# Stirling numbers

2010 Mathematics Subject Classification: *Primary:* 05A *Secondary:* 11B73 [MSN][ZBL]

In combinatorics, counts of certain arrangements of objects into a given number of structures. There are two kinds of Stirling number, depending on the nature of the structure being counted.

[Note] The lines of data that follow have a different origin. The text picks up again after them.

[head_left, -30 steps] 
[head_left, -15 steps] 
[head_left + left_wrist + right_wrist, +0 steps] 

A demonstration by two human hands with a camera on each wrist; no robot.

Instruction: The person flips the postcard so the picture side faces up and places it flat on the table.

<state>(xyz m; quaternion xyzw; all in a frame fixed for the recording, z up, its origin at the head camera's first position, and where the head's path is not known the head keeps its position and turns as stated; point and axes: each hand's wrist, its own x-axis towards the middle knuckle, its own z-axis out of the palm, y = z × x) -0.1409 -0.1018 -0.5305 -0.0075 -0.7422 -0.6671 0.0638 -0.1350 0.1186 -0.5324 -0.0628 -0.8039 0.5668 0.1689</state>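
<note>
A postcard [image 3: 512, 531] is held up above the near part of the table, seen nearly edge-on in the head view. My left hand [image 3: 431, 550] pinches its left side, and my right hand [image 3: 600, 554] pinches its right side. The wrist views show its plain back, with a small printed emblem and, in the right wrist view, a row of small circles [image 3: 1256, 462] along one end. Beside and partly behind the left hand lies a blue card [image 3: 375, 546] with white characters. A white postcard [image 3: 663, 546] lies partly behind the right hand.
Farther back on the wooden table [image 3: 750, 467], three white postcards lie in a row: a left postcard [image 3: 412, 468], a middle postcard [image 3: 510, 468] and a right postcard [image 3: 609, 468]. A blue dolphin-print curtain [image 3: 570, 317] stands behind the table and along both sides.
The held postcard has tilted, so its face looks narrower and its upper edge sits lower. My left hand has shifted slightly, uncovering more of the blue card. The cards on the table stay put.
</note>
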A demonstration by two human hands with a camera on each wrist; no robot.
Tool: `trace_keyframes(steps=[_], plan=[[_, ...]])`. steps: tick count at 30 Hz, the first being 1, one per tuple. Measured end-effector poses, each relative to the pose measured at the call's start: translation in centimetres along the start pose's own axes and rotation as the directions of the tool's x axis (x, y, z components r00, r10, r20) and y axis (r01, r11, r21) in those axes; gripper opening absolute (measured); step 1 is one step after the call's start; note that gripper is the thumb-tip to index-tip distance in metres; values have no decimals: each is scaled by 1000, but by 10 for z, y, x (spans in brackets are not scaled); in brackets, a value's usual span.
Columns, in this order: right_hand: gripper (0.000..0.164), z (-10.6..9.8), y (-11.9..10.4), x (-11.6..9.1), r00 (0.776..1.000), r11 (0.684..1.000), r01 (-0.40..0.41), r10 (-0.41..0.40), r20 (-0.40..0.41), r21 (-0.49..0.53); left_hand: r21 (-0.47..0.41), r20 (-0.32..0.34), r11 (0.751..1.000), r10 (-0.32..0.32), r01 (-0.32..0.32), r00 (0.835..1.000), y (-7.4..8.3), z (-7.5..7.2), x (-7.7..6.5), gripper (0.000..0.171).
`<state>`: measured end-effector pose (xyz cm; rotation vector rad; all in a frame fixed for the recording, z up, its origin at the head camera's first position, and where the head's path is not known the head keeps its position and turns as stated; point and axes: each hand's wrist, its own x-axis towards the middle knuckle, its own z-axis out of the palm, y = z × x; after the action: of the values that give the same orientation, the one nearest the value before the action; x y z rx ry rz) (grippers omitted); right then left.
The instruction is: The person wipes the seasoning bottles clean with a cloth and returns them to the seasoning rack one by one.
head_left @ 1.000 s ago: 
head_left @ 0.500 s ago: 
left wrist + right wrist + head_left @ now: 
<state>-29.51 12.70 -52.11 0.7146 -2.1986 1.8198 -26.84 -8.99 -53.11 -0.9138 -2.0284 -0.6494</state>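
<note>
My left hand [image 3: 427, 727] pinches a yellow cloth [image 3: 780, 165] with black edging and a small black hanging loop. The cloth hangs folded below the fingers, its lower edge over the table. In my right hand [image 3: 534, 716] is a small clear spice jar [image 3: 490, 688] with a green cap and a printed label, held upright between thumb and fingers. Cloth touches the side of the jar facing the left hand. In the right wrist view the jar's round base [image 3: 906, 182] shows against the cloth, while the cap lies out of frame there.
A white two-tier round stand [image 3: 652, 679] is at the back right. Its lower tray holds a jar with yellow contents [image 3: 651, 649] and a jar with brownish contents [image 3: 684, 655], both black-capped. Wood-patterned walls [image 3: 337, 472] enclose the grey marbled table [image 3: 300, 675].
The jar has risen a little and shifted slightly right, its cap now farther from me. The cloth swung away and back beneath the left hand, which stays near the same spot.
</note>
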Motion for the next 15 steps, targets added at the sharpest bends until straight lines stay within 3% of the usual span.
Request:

The *Stirling numbers of the first kind* $S(n,k)$ count the number of ways $n$ labelled objects can be arranged into $k$ cycles: cycles are regarded as equivalent, and counted only once, if they differ by a cyclic permutation, thus $[ABC] = [BCA] = [CAB]$ but is counted as different from $[CBA] = [BAC] = [ACB]$. The order of the cycles in the list is irrelevant.

For example, 4 objects can be arranged into 2 cycles in eleven ways, so $S(4,2) = 11$.

- [ABC],[D]
- [ACB],[D]
- [ABD],[C]
- [ADB],[C]
- [ACD],[B]
- [ADC],[B]
- [BCD],[A]
- [BDC],[A]
- [AB],[CD]
- [AC],[BD]
- [AD],[BC]

The number of permutations on $n$ letters with exactly $k$ cycles is given by $S(n,k)$. Hence $$ n!=\sum_{k=1}^nS(n,k) \ . $$

The *Stirling numbers of the second kind* $s(n,k)$ count the number of ways $n$ labelled objects can be arranged into $k$ subsets: the subsets are regarded as equivalent, and counted only once, if they have the same elements, thus $\{ABC\} = \{BCA\} = \{CAB\} = \{CBA\} = \{BAC\} = \{ACB\}$; the order of the subsets in the list is also irrelevant.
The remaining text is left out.